Apple tops on product and service
The goal of the Supply Chain Top 25 research initiative is to raise awareness of the supply chain discipline and how it impacts the business.
"Last year, we noted that companies were starting to invest in resources and assets again, reflecting a newly recovering economy," said Debra Hofman, managing vice president at Gartner. "This year, that trend continues even more strongly, with many companies investing for growth. The global economic recovery has been uneven and halting in some cases, but, on balance, the result has been expansionary for companies' bottom lines and outlooks."
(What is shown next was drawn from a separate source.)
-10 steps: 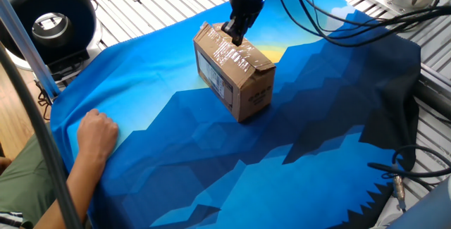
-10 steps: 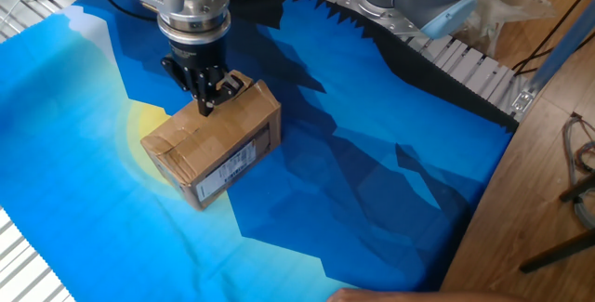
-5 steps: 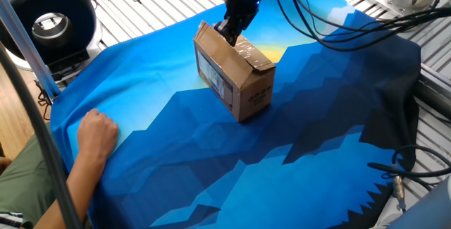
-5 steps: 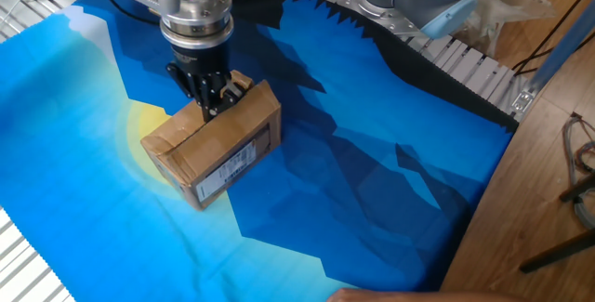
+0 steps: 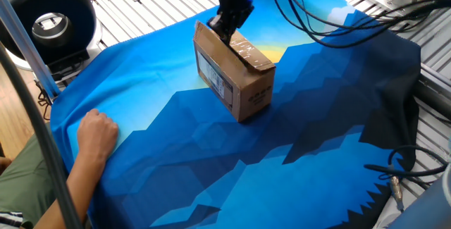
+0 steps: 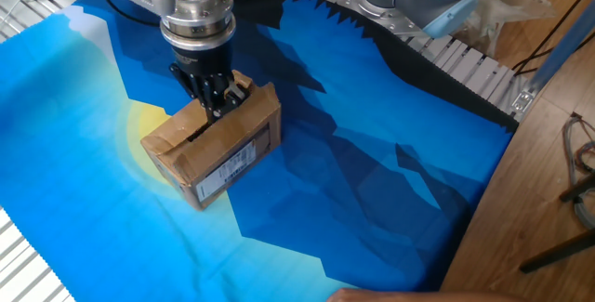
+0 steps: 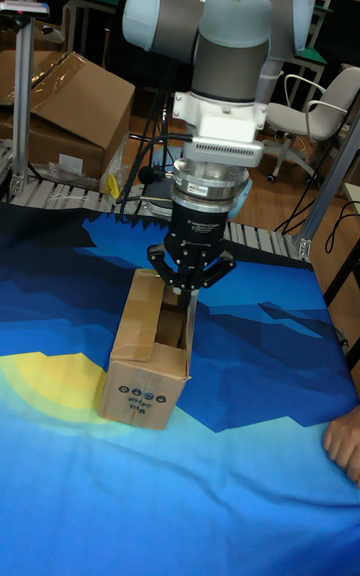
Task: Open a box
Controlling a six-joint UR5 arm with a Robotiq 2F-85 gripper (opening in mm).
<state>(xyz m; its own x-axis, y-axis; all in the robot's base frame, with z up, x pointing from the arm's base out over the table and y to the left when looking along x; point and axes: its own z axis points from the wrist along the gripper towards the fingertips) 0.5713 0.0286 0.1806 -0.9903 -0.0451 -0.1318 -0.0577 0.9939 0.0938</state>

Average annual revenue growth of the companies in the study increased 29 percent over the previous year. The average return on assets (ROA) and net profits improved by more than 50 percent in 2010, and then stabilized this year, signaling profitable growth.
Maintaining its record in the No. 1 slot was Apple delivering total solutions to its customers through tightly integrated design of hardware components, firmware, a proprietary operating system and an ecosystem of applications that run on top of that platform. Stellar financials, which further improved this year, supported by the highest voting scores point to its combination of operational and innovation excellence, a zealous focus on starting with the consumer experience and working back through the design of its supply network, and mastery in orchestrating its end-to-end value network.
Gartner analysts said Amazon is a great example of an "orchestrator" that goes beyond simply borrowing and adapting others' best practices and consistently defies conventional wisdom. McDonald's moved up five spots to No. 3 this year on strong financials and peer opinion votes. The ubiquitous restaurant chain has managed the balance between new product growth, and the resulting complexity in supply chain planning and execution.